- WHAT THIS TASK INVOLVES -
After locating the line that contains "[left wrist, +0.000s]" in the records below, write out exactly that line and each line after it through the one that contains "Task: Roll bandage", and nothing else.

- DATA FOR REVIEW -
______________________________
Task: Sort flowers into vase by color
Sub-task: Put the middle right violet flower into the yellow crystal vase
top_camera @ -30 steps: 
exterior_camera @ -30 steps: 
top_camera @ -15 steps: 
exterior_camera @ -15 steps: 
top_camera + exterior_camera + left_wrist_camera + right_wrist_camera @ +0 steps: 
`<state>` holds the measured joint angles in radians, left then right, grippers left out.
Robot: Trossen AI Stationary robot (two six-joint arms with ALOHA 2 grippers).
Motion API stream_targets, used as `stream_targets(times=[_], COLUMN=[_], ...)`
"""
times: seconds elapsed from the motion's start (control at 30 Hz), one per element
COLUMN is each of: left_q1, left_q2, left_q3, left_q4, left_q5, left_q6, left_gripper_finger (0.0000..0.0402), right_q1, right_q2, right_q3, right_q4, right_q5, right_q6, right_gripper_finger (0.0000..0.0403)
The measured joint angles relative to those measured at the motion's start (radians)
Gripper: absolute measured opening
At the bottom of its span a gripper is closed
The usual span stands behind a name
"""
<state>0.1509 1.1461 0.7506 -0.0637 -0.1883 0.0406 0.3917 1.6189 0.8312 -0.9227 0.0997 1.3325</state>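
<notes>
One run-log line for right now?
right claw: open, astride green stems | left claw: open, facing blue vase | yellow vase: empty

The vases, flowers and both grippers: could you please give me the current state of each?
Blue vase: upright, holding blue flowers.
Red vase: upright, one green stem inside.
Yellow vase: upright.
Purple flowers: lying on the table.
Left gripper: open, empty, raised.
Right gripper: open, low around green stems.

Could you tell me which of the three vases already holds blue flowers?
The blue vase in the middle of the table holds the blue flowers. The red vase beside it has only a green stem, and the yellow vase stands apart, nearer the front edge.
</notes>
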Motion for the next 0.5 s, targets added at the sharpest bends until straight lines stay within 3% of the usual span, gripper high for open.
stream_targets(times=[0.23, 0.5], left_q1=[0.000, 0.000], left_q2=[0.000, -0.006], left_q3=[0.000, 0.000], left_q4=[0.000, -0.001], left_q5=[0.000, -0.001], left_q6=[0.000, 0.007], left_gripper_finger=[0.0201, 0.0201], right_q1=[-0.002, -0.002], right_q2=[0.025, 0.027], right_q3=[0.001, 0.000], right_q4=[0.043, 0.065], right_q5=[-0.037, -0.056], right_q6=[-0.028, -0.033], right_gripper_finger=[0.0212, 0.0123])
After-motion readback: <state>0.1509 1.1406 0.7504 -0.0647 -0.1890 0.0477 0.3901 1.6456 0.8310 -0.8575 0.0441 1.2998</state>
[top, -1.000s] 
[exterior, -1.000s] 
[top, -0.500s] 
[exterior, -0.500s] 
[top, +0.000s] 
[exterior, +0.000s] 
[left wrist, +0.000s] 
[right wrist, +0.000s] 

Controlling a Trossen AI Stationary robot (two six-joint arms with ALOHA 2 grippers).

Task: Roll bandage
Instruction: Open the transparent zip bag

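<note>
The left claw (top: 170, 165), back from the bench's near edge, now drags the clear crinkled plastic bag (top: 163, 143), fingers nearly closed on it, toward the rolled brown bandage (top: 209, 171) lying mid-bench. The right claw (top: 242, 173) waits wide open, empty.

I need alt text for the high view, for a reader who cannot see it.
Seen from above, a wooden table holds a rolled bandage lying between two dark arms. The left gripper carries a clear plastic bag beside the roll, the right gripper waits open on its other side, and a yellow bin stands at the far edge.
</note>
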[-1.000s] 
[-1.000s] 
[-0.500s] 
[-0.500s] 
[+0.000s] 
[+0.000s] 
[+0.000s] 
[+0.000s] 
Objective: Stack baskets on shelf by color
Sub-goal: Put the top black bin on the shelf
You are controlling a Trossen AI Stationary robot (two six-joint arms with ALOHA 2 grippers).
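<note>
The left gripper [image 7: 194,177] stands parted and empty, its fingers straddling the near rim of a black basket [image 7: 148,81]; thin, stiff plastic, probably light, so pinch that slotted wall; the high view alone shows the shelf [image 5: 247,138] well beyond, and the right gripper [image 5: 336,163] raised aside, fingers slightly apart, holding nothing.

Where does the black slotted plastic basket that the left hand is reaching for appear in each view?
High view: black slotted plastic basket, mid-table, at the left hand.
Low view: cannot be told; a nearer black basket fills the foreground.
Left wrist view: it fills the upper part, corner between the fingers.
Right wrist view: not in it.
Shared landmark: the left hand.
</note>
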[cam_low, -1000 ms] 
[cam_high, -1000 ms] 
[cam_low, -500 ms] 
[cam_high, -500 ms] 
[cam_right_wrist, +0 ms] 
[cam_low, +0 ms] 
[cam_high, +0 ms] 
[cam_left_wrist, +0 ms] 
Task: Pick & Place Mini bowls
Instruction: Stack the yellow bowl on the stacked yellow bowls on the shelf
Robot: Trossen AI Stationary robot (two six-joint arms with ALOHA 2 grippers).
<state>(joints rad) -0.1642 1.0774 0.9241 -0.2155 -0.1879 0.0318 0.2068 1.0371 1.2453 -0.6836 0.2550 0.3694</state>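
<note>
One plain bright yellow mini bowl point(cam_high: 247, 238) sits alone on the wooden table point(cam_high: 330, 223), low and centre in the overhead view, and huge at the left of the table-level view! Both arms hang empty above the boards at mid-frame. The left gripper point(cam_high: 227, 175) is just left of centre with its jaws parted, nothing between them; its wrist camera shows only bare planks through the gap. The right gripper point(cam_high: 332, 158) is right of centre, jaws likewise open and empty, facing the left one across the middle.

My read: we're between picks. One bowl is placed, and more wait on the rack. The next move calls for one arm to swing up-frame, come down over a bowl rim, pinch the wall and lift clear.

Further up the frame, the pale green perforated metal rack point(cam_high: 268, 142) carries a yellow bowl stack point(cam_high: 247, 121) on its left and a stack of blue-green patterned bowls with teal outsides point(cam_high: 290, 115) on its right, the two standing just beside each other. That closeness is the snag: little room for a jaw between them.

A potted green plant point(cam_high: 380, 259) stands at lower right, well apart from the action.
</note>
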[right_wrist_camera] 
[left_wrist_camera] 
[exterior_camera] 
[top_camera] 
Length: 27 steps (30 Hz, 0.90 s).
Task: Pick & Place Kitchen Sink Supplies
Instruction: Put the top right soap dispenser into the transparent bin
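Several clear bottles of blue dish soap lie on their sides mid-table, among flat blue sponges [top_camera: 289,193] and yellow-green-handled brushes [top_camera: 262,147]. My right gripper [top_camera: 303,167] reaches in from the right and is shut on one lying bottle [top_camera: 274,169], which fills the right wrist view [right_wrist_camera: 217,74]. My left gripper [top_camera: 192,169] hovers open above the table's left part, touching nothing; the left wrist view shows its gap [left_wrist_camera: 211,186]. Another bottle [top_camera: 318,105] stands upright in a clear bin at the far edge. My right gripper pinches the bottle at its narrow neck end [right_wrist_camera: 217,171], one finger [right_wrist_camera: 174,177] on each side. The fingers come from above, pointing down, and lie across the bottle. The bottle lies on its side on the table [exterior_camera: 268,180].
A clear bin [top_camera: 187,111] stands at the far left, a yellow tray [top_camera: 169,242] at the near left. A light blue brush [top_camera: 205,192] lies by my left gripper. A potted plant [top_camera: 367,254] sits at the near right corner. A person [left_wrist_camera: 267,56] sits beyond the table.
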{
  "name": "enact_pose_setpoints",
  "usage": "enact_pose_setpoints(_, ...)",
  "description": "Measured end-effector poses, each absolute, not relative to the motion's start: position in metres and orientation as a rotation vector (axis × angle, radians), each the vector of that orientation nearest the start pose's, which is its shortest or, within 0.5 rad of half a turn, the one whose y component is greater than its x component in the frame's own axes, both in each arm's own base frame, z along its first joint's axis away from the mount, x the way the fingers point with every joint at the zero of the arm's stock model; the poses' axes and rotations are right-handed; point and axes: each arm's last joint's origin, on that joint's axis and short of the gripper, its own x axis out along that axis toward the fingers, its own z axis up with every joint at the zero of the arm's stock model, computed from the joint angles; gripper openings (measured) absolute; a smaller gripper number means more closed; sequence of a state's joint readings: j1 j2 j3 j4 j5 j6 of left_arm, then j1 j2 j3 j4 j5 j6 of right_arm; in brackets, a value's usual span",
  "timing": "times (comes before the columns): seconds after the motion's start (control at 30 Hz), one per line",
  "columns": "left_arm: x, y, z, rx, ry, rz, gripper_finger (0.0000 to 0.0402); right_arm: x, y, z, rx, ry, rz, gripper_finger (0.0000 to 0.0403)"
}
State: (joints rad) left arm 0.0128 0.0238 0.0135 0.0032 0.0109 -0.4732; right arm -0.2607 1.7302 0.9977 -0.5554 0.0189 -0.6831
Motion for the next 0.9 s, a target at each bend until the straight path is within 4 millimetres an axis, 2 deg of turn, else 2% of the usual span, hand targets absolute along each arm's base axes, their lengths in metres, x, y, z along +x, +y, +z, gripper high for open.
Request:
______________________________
- TASK OUTPUT -
[left wrist, +0.000s] 
[right wrist, +0.000s] 

Controlling a Trossen AI Stationary robot (two six-joint arms with ALOHA 2 grippers).

Task: Roll bandage

No additional work remains on the exercise.